The one-act plays and monologs
  Sometimes the pleadings to a welfare worker and exchanges with them can rise to the level of a dramatic situation, but even beyond those encounters, Welfare has a fair number of discussions between people waiting or someone just talking to themselves that make clearer this isn’t just a movie about welfare, it’s a movie that can be about the lives and concerns of the people who have happened to wind up in a welfare office. One such longish segment is a German man mostly talking to a long-haired kid while they’re both waiting. He tells the story of his life and bemoans his feelings about suicide and the seriousness of death. There are reports that Wiseman collaborated a bit on an opera based on Welfare that eventually fell through, but one can certainly see the operatic possibilities in stories such as these. (Another conversation where a fellow improbably says he’s married to Gov.
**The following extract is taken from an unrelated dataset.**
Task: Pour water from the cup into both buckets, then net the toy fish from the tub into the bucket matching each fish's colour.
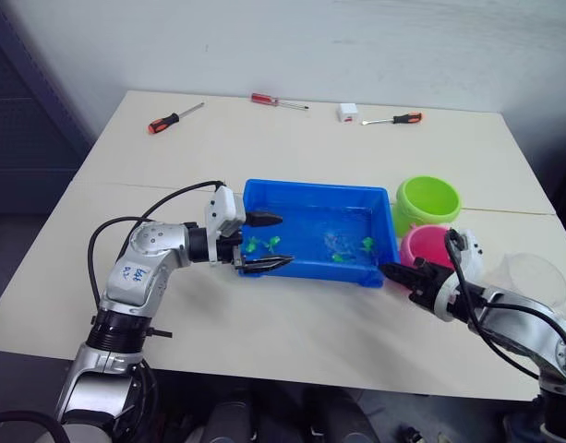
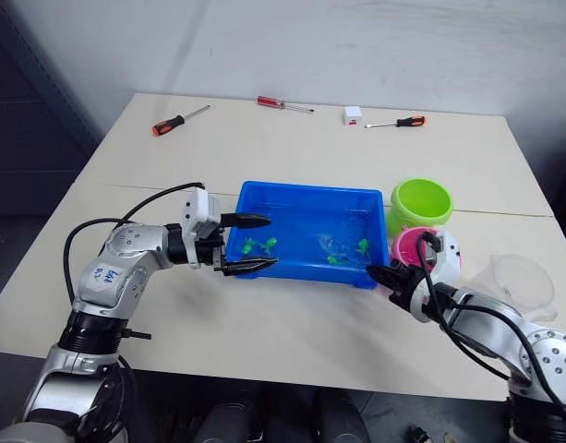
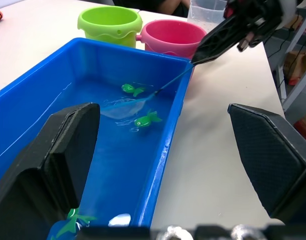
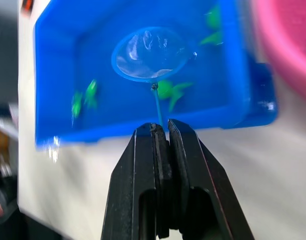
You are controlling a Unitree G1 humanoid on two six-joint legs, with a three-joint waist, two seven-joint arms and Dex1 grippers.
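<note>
From the left eye view, the shallow bright blue plastic tub (image 1: pixel 386 205) sits mid-worktop (image 1: pixel 292 332) with small green toy fish (image 1: pixel 257 245) in its water. The left end effector (image 1: pixel 264 242) stands wide, one finger over the tub's near-left corner, one outside its front wall. The right end effector (image 1: pixel 398 274) is at the tub's front right corner. Beyond it stand the lime green plastic bucket (image 1: pixel 428 199) and the pink plastic bucket (image 1: pixel 428 247), touching; the clear plastic measuring cup (image 1: pixel 534 277) stands to their right.

From the left wrist view, the thin handle runs from the right end effector down into the water between two green fish.

From the right wrist view, the right end effector (image 4: pixel 161 131) is clamped on the handle of the light blue round net (image 4: pixel 150 55), whose hoop lies inside the tub just beside a green fish.
</note>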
Rockefeller's sister and he's worth a fortune just kind of flies by.) Of course he excels at recognizing good telephone material, and there’s an excellent one where a woman reporting to someone about her bad welfare experience thinks it would be of interest to either the Village Voice or Geraldo Rivera. (The paper is long gone but of course Geraldo is still around.) And the most like an Off-Broadway play is a long conversation between a crazed ex-Marine racist and a calm and patient black security guard that ends with the guy pushed out the door because no one wants to hear him anymore. And in the “summary” position of the last big monolog of the film, the psychic research guy goes on a long sad rant about his life, as a woman sitting next to him uncomfortably ignores him. Wiseman has an ear for wise tidbits amidst craziness, and often his films sound far more like literature and drama than they do reportage.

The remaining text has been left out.